• _Exercise prompt_: An exact transcription of all the entries below is required.

++++++++++

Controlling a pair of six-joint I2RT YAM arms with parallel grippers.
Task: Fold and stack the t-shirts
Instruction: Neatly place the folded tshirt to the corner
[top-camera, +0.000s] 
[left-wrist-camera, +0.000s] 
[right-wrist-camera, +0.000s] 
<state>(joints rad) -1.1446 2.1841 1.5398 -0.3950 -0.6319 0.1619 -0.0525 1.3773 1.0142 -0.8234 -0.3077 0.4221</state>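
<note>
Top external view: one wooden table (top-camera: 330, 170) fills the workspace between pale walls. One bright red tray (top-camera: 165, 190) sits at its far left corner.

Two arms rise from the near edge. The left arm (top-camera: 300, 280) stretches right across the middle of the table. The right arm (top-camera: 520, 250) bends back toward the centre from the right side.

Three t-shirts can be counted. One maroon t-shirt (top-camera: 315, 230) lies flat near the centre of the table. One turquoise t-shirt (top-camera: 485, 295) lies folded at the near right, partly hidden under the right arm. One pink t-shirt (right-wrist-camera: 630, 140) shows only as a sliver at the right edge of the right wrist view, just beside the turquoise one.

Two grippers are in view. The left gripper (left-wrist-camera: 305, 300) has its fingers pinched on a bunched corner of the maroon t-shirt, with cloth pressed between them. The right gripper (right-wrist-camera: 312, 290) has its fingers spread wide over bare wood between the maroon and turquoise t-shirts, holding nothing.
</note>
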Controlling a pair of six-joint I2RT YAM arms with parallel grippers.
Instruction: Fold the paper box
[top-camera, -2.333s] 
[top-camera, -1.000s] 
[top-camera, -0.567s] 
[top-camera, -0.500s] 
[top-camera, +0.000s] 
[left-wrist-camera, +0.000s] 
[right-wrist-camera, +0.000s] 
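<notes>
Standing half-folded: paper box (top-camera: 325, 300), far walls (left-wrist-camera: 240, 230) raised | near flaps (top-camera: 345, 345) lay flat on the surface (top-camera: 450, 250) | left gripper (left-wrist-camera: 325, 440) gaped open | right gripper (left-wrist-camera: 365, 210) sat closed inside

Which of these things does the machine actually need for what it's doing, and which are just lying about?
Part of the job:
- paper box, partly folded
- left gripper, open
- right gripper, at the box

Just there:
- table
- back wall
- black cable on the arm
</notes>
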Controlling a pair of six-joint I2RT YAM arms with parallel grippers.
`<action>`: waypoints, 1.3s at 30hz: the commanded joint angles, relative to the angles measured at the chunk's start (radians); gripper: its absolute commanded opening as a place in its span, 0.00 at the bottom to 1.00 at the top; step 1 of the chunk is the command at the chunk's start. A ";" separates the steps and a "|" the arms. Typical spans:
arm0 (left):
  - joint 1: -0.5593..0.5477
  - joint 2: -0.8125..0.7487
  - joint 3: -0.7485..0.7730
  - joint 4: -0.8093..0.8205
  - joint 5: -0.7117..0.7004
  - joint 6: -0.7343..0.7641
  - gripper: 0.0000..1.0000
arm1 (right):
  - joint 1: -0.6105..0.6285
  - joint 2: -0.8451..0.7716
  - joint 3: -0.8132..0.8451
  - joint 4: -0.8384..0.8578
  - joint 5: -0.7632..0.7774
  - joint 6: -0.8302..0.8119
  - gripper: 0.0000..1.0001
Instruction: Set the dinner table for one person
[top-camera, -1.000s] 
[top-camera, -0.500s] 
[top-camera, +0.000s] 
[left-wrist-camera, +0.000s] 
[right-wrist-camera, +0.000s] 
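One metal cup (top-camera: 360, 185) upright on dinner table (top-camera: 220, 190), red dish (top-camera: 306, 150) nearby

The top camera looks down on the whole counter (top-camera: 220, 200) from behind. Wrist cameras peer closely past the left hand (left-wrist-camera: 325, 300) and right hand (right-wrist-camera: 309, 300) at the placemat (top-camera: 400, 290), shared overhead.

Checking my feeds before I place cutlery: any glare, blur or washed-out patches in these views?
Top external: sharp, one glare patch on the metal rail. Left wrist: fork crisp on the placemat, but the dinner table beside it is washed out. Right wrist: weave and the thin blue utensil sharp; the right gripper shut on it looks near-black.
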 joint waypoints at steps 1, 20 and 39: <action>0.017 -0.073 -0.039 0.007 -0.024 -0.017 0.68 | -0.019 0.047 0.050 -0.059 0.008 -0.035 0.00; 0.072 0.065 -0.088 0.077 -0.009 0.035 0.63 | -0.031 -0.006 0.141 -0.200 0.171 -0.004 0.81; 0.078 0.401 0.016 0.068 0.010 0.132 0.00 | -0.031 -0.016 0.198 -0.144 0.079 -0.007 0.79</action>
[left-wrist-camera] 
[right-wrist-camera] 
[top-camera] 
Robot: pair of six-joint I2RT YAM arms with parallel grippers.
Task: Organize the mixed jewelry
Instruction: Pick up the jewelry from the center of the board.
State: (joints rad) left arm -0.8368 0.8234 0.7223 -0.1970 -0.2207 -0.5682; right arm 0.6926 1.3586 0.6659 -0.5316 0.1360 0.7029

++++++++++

• _Solution for this problem_:
Controlling a pair of six-joint I2RT YAM arms with parallel grippers.
Task: Fold and stack the t-shirts
Instruction: Neatly place the folded tshirt to the corner
[top-camera, +0.000s] 
[left-wrist-camera, +0.000s] 
[right-wrist-camera, +0.000s] 
<state>(joints rad) -1.1446 2.1841 1.5398 -0.3950 -0.6319 0.1619 -0.0525 1.3773 1.0142 -0.8234 -0.3077 0.4221</state>
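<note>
Top external view: one wooden table (top-camera: 330, 170) fills the workspace between pale walls. One bright red tray (top-camera: 165, 190) sits at its far left corner.

Two arms rise from the near edge. The left arm (top-camera: 300, 280) stretches right across the middle of the table. The right arm (top-camera: 520, 250) bends back toward the centre from the right side.

Three t-shirts can be counted. One maroon t-shirt (top-camera: 315, 230) lies flat near the centre of the table. One turquoise t-shirt (top-camera: 485, 295) lies folded at the near right, partly hidden under the right arm. One pink t-shirt (right-wrist-camera: 630, 140) shows only as a sliver at the right edge of the right wrist view, just beside the turquoise one.

Two grippers are in view. The left gripper (left-wrist-camera: 305, 300) has its fingers pinched on a bunched corner of the maroon t-shirt, with cloth pressed between them. The right gripper (right-wrist-camera: 312, 290) has its fingers spread wide over bare wood between the maroon and turquoise t-shirts, holding nothing.
</note>
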Controlling a pair of six-joint I2RT YAM arms with parallel grippers.
Instruction: Fold the paper box
[top-camera, -2.333s] 
[top-camera, -1.000s] 
[top-camera, -0.567s] 
[top-camera, -0.500s] 
[top-camera, +0.000s] 
[left-wrist-camera, +0.000s] 
[right-wrist-camera, +0.000s] 
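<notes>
Standing half-folded: paper box (top-camera: 325, 300), far walls (left-wrist-camera: 240, 230) raised | near flaps (top-camera: 345, 345) lay flat on the surface (top-camera: 450, 250) | left gripper (left-wrist-camera: 325, 440) gaped open | right gripper (left-wrist-camera: 365, 210) sat closed inside

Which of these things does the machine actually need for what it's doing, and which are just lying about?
Part of the job:
- paper box, partly folded
- left gripper, open
- right gripper, at the box

Just there:
- table
- back wall
- black cable on the arm
</notes>
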Controlling a pair of six-joint I2RT YAM arms with parallel grippers.
`<action>`: waypoints, 1.3s at 30hz: the commanded joint angles, relative to the angles measured at the chunk's start (radians); gripper: its absolute commanded opening as a place in its span, 0.00 at the bottom to 1.00 at the top; step 1 of the chunk is the command at the chunk's start. A ";" separates the steps and a "|" the arms. Typical spans:
arm0 (left):
  - joint 1: -0.5593..0.5477
  - joint 2: -0.8125..0.7487
  - joint 3: -0.7485..0.7730
  - joint 4: -0.8093..0.8205
  - joint 5: -0.7117..0.7004
  - joint 6: -0.7343..0.7641
  - gripper: 0.0000..1.0000
arm1 (right):
  - joint 1: -0.6105..0.6285
  - joint 2: -0.8451..0.7716
  - joint 3: -0.8132..0.8451
  - joint 4: -0.8384..0.8578
  - joint 5: -0.7632..0.7774
  - joint 6: -0.8302..0.8119
  - gripper: 0.0000..1.0001
Instruction: Set the dinner table for one person
[top-camera, -1.000s] 
[top-camera, -0.500s] 
[top-camera, +0.000s] 
[left-wrist-camera, +0.000s] 
[right-wrist-camera, +0.000s] 
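One metal cup (top-camera: 360, 185) upright on dinner table (top-camera: 220, 190), red dish (top-camera: 306, 150) nearby

The top camera looks down on the whole counter (top-camera: 220, 200) from behind. Wrist cameras peer closely past the left hand (left-wrist-camera: 325, 300) and right hand (right-wrist-camera: 309, 300) at the placemat (top-camera: 400, 290), shared overhead.

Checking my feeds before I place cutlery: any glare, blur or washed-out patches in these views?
Top external: sharp, one glare patch on the metal rail. Left wrist: fork crisp on the placemat, but the dinner table beside it is washed out. Right wrist: weave and the thin blue utensil sharp; the right gripper shut on it looks near-black.
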 joint waypoints at steps 1, 20 and 39: <action>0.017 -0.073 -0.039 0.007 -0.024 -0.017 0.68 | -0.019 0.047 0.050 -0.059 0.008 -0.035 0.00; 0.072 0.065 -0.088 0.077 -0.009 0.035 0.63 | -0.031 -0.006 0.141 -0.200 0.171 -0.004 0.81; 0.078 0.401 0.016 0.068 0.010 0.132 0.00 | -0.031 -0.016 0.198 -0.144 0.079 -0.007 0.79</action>
[left-wrist-camera] 
[right-wrist-camera] 
[top-camera] 
Robot: pair of six-joint I2RT YAM arms with parallel grippers.
Task: Organize the mixed jewelry
Instruction: Pick up the jewelry from the center of the board.
State: (joints rad) left arm -0.8368 0.8234 0.7223 -0.1970 -0.2207 -0.5682; right arm 0.6926 1.3586 0.6659 -0.5316 0.1360 0.7029

This output requires nothing more.